The arguments over the anti-trafficking contract echo the ones the Catholic agencies are currently making in their legal campaign against the contraception mandate. Jennifer Dalven, director of the ACLU Reproductive Freedom Project, says that the Catholic groups are likely to lose their lawsuits over the contraception mandate as well. She explains:

The original rule was perfectly constitutional. In fact, more than half the states already require insurance plans to include contraception, several with very narrow exceptions and some with no exception at all. Many of these laws were passed with broad, bi-partisan support. And now, with the modifications proposed by the Administration, any lingering concerns about the rule's constitutionality should be put to rest. Institutions with religious objections won't be required to contribute to birth control coverage for their employees. And in fact, the high courts in California and New York have rejected claims that requiring birth control coverage violates the First Amendment.
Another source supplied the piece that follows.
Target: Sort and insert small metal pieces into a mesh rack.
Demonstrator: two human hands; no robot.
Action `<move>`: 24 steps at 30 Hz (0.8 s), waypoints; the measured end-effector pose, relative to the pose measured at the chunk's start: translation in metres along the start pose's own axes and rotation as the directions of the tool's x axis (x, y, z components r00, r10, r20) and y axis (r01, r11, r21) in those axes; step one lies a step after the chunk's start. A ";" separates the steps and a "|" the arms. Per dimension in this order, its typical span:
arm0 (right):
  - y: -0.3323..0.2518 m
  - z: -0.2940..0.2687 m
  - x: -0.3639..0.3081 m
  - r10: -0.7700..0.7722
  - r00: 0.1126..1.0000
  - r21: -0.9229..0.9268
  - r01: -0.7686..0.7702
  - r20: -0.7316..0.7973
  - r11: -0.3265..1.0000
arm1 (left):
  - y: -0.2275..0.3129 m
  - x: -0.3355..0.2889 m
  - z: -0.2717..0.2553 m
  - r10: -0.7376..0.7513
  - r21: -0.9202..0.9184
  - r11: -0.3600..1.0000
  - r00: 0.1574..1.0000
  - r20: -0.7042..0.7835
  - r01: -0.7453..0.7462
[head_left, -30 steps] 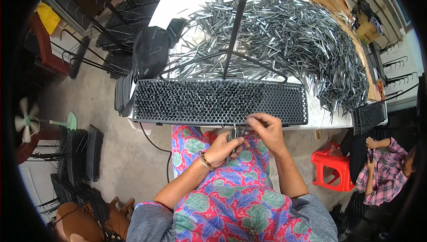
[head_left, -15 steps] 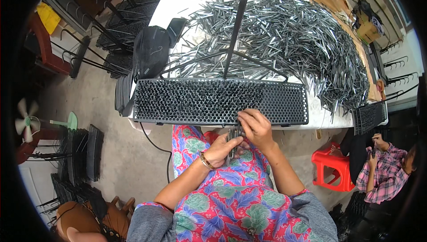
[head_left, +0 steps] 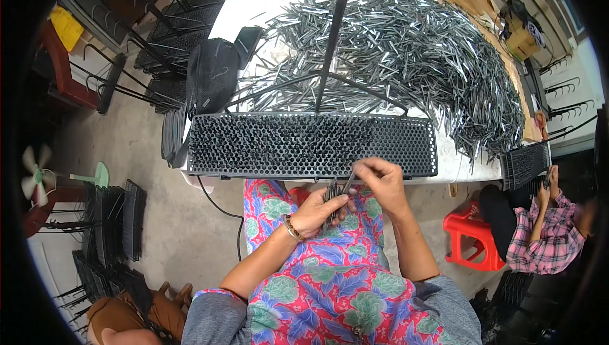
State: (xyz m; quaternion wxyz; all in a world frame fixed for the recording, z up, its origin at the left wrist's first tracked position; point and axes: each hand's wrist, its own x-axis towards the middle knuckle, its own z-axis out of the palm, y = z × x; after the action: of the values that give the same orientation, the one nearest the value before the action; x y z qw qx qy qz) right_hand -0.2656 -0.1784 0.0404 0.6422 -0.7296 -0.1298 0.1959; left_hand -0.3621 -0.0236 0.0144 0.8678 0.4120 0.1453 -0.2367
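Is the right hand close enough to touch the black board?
Probably yes. The right hand is by the near edge of the black board, and nothing seems to block its way, though its fingers appear to pinch a strip.

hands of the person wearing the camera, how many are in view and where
2: the left hand holds a bundle of dark strips on the near side of the perforated panel; the right hand, to its right, pinches a strip. Neither is hidden.
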 end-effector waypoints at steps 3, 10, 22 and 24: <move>-0.009 0.002 0.004 -0.028 0.985 -0.042 0.021 -0.172 0.999 | -0.006 0.005 -0.004 -0.007 -0.001 1.000 0.999 -0.052 0.007; 0.017 0.007 0.016 -0.367 0.905 -0.258 0.310 -0.214 0.915 | -0.009 0.007 -0.004 -0.029 0.029 0.999 0.996 -0.079 0.032; 0.016 0.001 0.010 -0.171 0.974 -0.091 0.159 -0.145 0.983 | -0.015 0.007 -0.009 -0.026 0.005 1.000 0.997 -0.074 0.026; 0.017 0.001 0.011 -0.092 0.985 0.023 0.096 -0.148 0.995 | -0.014 0.007 -0.007 -0.036 -0.012 0.999 0.996 -0.078 0.035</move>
State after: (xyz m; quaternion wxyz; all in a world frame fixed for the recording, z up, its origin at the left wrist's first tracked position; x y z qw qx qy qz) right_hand -0.2574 -0.1755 0.0222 0.6693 -0.7255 -0.1136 0.1131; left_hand -0.3643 -0.0278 -0.0024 0.8594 0.4135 0.1878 -0.2350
Real religious freedom gives everyone the right to make personal decisions, including whether and when to use birth control, based on our beliefs. It doesn't give one group the right to impose its beliefs on others, or to use religion as an excuse to discriminate by denying employees access to vital services. The fight they are waging isn't about religious liberty at all, but about whether a woman should have insurance coverage for birth control. When you stop and think about it, it's incredible that this is an issue in 2012.